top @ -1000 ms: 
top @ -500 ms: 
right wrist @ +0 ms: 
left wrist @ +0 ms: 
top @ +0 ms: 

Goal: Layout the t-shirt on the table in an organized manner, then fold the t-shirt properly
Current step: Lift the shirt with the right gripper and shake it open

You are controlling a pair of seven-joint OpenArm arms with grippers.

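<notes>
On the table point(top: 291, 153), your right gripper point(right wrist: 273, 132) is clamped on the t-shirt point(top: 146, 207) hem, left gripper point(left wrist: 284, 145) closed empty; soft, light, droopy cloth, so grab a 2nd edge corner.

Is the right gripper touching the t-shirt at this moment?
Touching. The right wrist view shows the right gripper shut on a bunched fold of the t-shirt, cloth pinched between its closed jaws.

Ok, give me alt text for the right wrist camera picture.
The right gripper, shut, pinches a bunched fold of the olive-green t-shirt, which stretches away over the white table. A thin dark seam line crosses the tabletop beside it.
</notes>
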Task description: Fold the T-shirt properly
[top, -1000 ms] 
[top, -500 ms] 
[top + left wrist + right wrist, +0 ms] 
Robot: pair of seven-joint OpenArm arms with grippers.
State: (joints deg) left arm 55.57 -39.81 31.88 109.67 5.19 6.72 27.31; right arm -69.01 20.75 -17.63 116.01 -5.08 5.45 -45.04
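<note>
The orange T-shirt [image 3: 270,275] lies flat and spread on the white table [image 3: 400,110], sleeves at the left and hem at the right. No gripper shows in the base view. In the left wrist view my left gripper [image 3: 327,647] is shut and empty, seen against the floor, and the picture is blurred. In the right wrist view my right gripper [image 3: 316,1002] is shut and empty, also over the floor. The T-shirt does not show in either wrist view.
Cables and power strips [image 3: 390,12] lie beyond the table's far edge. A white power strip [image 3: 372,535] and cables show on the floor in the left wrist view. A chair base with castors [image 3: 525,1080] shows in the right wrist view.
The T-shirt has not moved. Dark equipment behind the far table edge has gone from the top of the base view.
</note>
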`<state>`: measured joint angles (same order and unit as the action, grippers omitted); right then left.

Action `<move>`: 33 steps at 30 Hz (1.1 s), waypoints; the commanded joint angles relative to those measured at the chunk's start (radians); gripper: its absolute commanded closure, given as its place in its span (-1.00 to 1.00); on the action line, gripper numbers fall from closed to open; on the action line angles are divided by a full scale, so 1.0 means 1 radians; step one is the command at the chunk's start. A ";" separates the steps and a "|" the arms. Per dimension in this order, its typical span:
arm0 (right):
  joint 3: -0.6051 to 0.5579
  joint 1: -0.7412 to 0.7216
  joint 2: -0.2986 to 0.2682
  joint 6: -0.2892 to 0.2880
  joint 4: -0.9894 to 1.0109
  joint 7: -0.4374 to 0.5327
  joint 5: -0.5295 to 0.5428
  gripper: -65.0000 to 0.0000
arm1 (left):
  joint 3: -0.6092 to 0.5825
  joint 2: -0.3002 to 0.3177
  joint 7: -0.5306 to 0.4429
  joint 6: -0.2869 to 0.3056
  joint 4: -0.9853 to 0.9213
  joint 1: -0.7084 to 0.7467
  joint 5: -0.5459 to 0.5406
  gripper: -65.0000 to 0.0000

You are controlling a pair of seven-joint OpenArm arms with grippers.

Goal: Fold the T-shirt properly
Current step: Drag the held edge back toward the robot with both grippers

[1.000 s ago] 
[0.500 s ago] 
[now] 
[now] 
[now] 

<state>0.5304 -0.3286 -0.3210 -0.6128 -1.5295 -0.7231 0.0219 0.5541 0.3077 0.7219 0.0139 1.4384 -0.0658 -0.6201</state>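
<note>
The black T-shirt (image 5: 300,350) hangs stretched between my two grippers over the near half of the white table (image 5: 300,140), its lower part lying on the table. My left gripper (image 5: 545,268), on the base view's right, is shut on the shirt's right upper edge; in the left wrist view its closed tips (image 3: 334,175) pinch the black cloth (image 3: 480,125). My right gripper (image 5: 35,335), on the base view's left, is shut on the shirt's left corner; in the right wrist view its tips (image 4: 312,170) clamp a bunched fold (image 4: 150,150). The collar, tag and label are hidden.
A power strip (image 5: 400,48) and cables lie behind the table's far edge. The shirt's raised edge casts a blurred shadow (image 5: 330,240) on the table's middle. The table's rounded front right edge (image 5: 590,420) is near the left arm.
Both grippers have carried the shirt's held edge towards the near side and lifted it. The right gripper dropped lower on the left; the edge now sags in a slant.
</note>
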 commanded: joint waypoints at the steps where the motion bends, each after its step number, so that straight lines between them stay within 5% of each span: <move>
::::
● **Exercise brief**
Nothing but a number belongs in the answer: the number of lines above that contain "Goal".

● **Exercise answer**
2